-- The task --
Once you find the line with "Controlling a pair" in the listing below, please repeat it and every later line exactly, through the last one, without pictures.

-- Given data --
::::::::::

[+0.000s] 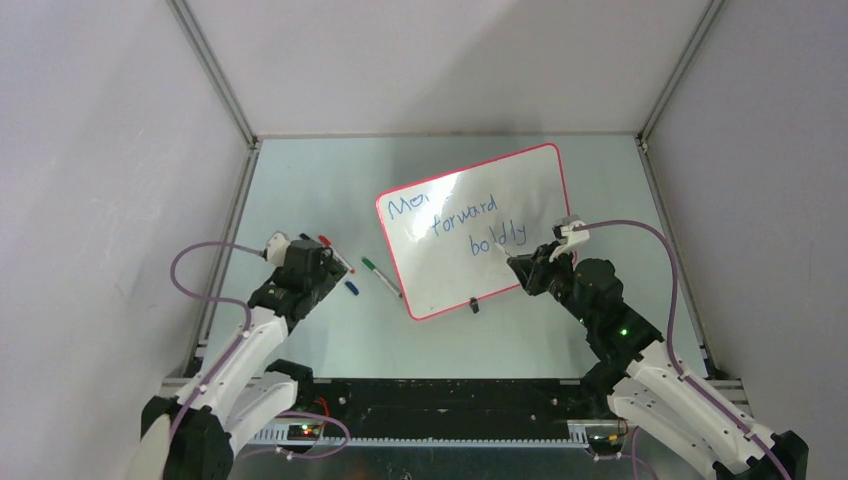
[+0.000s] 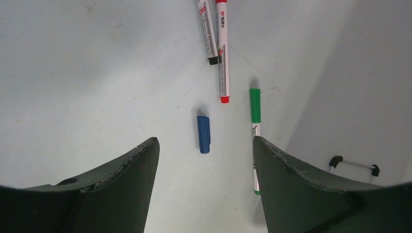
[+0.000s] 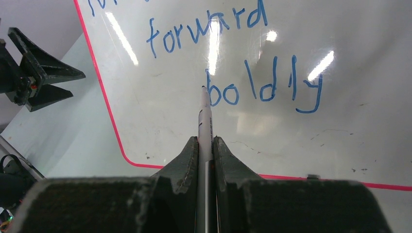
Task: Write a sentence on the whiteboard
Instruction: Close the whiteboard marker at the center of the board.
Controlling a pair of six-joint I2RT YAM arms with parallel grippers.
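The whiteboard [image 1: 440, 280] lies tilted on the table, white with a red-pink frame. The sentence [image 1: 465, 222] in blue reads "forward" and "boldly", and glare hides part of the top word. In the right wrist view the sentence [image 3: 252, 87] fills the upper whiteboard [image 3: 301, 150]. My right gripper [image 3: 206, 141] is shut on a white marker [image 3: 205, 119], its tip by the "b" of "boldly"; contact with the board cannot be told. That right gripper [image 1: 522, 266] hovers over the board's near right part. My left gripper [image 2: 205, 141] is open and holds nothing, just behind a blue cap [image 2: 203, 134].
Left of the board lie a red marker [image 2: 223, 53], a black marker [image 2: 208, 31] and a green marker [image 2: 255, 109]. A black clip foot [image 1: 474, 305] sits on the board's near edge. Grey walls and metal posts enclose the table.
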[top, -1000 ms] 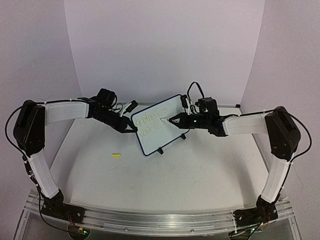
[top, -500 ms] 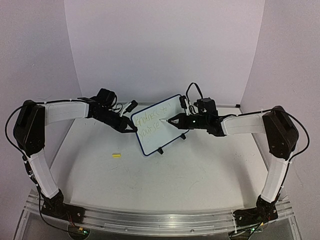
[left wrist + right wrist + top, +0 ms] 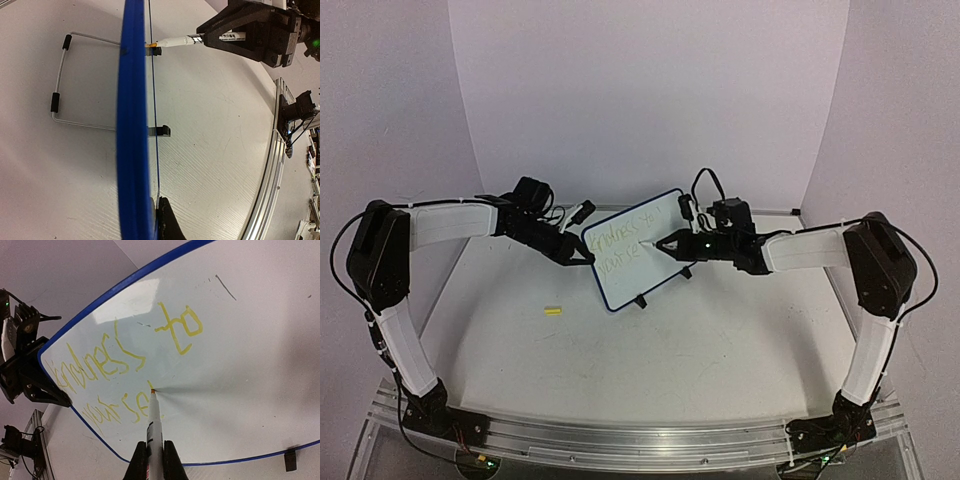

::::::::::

-- Answer space --
Controlling a pair of six-joint I2RT YAM arms with parallel grippers.
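The whiteboard [image 1: 440, 280] lies tilted on the table, white with a red-pink frame. The sentence [image 1: 465, 222] in blue reads "forward" and "boldly", and glare hides part of the top word. In the right wrist view the sentence [image 3: 252, 87] fills the upper whiteboard [image 3: 301, 150]. My right gripper [image 3: 206, 141] is shut on a white marker [image 3: 205, 119], its tip by the "b" of "boldly"; contact with the board cannot be told. That right gripper [image 1: 522, 266] hovers over the board's near right part. My left gripper [image 2: 205, 141] is open and holds nothing, just behind a blue cap [image 2: 203, 134].
Left of the board lie a red marker [image 2: 223, 53], a black marker [image 2: 208, 31] and a green marker [image 2: 255, 109]. A black clip foot [image 1: 474, 305] sits on the board's near edge. Grey walls and metal posts enclose the table.
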[top, -1000 ms] 
[top, -500 ms] 
[left wrist + right wrist + top, +0 ms] 

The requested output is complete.